Problem details: If a line in the records below contains the word "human", return that line.

Dataset excerpts:
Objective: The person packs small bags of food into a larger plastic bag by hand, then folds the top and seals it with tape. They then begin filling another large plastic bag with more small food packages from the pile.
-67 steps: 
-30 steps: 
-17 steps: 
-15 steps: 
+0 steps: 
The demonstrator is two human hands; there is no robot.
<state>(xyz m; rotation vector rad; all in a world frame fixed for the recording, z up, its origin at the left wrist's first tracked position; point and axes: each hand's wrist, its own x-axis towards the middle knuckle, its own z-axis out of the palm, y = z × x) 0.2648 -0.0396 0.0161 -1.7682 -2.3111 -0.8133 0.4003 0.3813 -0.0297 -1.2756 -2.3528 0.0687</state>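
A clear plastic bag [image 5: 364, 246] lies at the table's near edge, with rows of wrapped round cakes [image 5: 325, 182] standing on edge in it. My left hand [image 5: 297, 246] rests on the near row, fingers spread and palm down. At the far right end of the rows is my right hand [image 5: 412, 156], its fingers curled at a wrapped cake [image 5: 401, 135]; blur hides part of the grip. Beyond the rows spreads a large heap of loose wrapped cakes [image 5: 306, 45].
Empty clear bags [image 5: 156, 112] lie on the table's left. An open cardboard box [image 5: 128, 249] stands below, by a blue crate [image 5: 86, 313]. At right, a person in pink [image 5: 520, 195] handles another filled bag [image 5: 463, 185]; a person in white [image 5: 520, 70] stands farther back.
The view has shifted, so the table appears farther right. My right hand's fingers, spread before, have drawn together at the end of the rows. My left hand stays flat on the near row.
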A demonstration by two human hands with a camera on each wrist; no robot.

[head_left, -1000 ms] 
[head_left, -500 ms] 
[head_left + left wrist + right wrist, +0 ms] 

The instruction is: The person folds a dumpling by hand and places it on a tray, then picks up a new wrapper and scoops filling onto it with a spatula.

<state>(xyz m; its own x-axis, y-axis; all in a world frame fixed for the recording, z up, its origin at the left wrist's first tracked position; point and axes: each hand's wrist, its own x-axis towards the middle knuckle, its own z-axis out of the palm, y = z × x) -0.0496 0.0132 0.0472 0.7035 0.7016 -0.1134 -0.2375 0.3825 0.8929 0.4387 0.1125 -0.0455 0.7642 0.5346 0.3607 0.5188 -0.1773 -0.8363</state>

Output for this task:
The demonstrator is two human hands; there is no robot.
A demonstration by two human hands with a camera on each wrist; no robot.

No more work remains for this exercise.